Salut mon vieux Chaps! 
Mon cher compagnon.

***

dimanche 6 avril 2014


Jouer


 


   Laissez donc les enfants tranquilles! Arrêtez de leur mettre des jouets dans les mains. Des jouets bêtes avec ça. Des scénarios déjà tout conçus. Ou bien des jouets intellectuels ne faisant plaisir qu’aux parents. Pire encore, des jouets « désexualisés », « non traditionnels », genre des camions aux petites filles, des fours à cuisiner pour les gars... Que pensez-vous ils vont faire avec ça? J’ai eu un copain qui a reçu ça comme cadeau de Noël;  on a mangé tous les mélanges à gâteaux à même les sachets dans une seule journée. On ne s’est servi du four que plus tard pour faire brûler des bibittes.   Des camions! Vont faire quoi, les filles avec ça? Les laver? Les décorer? Elles ne savent même pas faire vroum vroum....   Nous, c’est pas long qu’on te les salit, on te les bardasse, on fait des accidents, on les démolit. Bref, on joue avec, PARCE QUE CE SONT DES JOUETS DE GARS. Une fille, ça reste une fille. Les jouets n’y changeront rien, et c’est très bien comme ça. On en veut des filles... mais plus tard. Pas pour l’instant.

   Laissez-nous jouer comme on l’entend. Laissez-nous seuls un peu. Laissez-nous avec rien : un bout de bois, du carton, de la ficelle. Taisez-vous, tassez-vous, laissez-nous, on est en train de créer. Occupez-vous de vous! Vous en avez grand besoin.


    Les jouets « transsexués » ne changeront jamais les comportements, c’est dans la génétique. Jouer à la guerre avec des filles c’est infiniment pas la même chose.    C’est plate!   Déjà, elles pensent plus à l’infirmerie qu’au quartier général. Dans les bunkers, c’est tout de suite les mamours plutôt que la stratégie militaire. Tous les enfants savent ça. Il n’y a que les parents qui ne comprennent pas, à qui faut tout expliquer...
 

   Mais on n’a pas le temps, ça tire de partout. Déjà François est dans l’arbre, il va s’emparer du drapeau. La bande à Louis se faufile à travers les poubelles, je reçois des pois derrière la tête, une balloune d’eau vient d’éclater tout près...

   — Charles, viens souper!

   Pas le temps. C’est la guerre. Qu’est-ce qui m’a foutu cette sentinelle endormie? La petite Laporte, qui s’est mise dans la tête de m’aimer, qui ne sait pas tenir un fusil, qui ne sait pas se battre... Sarah, ouais, Sert à rien!

   — Charles, ta soupe va refroidir! J’te le dirai plus.

   Combien de fois, déjà? Trois fois. C’est bon, d’habitude c’est à cinq qu’elle se fâche, il me reste encore un coup. J’ai peut-être le temps de rattraper François, le faire tomber. Pour ça, il faut lui lancer ma bombe d’eau, mais j’peux pas, ma sœur est tout près. Qu’est-ce qu’elle fait là sur un champ de bataille? Elle va être éclaboussée, elle va crier et ça va finir en hécatombe, déjà que maman est rendue à trois. Trop dangereux. Faut que je le prenne par-derrière, mais comment éviter la bande à Louis?   Comment me protéger?   Et je ne peux quand même pas abandonner Sarah à ces sauvages...

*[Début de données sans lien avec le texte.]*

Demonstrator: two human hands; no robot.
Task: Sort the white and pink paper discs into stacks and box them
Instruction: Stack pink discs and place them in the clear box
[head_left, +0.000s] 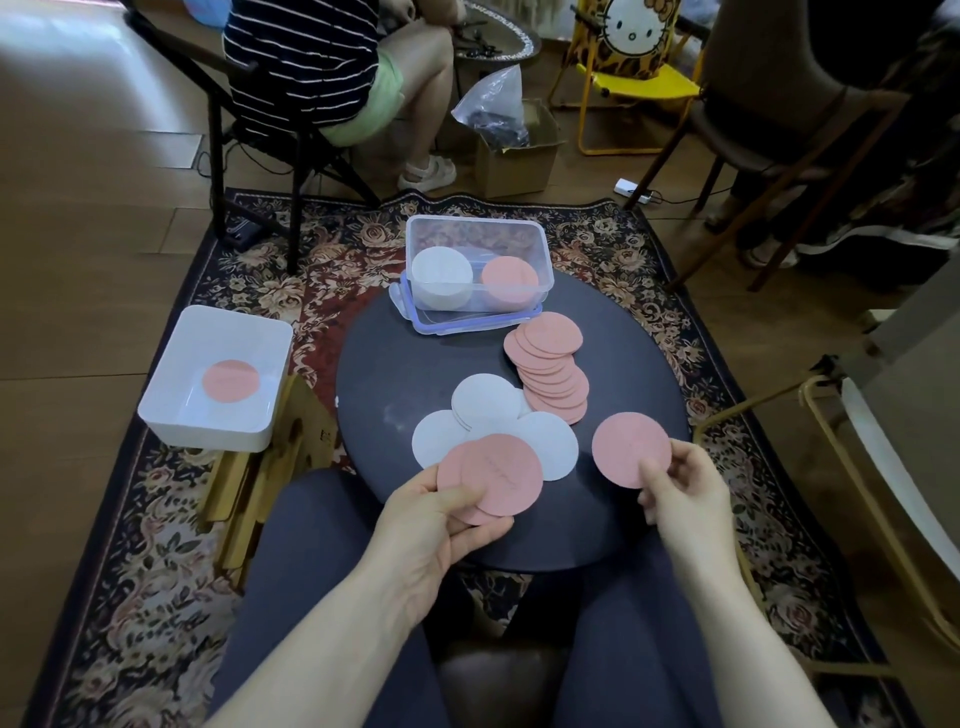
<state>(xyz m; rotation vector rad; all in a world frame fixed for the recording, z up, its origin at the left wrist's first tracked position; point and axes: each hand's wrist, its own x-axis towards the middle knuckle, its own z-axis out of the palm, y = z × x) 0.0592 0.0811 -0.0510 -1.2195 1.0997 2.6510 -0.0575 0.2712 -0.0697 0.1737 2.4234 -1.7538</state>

                                               Ah, oui, je peux.

   — Charles, ça fait cinq fois que maman te’l dit, attends un peu...   

   Comment ça cinq fois? Oh, non!!! Dans toute cette fureur, je n’ai pas bien compté. Ça s’est mal terminé, un vrai carnage.


   Heureusement que des larmes, ça réchauffe un peu la soupe.